You can also initialize a solver directly from a config dictionary or file. Currently, the AutoGL solver supports config file type of yaml or json. You need to use from_config() when you want to initialize in this way:

# initialize from config file
path_to_config = 'your/path/to/config'
solver = AutoNodeClassifier.from_config(path_to_config)

# initialize from a dictionary
config = {
    'models':{'gcn': None, 'gat': None},
    'hpo': {'name': 'tpe', 'max_evals': 10},
    'ensemble': {'name': 'voting', 'size': 2}
}
solver = AutoNodeClassifier.from_config(config)

Refer to the config dictionary description Config structure for more details.

Optimization

After initializing a solver, you can optimize it on the given datasets (please refer to AutoGL Dataset and dataset for creating datasets).

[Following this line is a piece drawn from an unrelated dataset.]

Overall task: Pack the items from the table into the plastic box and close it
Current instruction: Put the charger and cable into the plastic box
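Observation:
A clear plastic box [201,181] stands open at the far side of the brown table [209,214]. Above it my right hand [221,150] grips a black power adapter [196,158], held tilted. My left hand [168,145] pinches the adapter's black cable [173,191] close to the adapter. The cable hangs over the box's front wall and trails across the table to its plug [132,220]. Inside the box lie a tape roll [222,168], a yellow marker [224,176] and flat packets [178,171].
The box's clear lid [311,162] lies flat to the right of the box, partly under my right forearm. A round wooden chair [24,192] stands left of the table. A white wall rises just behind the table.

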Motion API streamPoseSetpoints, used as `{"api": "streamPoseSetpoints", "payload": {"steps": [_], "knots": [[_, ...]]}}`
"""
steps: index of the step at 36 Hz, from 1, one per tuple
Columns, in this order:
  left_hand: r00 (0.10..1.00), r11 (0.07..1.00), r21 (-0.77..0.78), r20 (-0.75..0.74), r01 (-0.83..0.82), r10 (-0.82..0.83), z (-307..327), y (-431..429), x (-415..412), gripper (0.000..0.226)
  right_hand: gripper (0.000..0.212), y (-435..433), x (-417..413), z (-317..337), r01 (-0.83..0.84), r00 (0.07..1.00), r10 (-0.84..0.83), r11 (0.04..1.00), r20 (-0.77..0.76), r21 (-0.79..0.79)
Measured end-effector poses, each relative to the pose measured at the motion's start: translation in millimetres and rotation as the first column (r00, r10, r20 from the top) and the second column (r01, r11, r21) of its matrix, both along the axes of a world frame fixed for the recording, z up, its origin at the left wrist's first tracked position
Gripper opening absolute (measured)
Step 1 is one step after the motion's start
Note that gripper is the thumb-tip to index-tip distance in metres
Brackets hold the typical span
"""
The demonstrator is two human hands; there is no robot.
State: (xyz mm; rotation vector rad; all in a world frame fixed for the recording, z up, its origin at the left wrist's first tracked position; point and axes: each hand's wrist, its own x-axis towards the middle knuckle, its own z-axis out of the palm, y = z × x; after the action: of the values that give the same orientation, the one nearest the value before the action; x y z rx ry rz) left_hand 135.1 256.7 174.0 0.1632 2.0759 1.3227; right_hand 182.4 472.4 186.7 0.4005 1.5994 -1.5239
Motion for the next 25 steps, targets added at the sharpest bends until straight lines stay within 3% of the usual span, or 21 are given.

You can use fit() or fit_predict() to perform optimization, which shares similar argument lists:

# load your dataset here
dataset = some_dataset()
solver.fit(dataset, inplace=True, time_limit=3600)

The inplace argument is used for saving memory if set to True. It will modify your dataset in an inplace manner during feature engineering. You can also set time_limit to limit the time cost of the whole auto process.

You can also specify the train_split and val_split arguments to let solver auto-split the given dataset. If these arguments are given, the split dataset will be used instead of the default split specified by the dataset provided. All the models will be trained on train dataset. Their hyperparameters will be optimized based on the performance of valid dataset, as well as the final ensemble method. For example:

# split 0.2 of total nodes/graphs for train and 0.4 of nodes/graphs for validation,
# the rest 0.4 is left for test.
solver.fit(dataset, train_split=0.2, val_split=0.4)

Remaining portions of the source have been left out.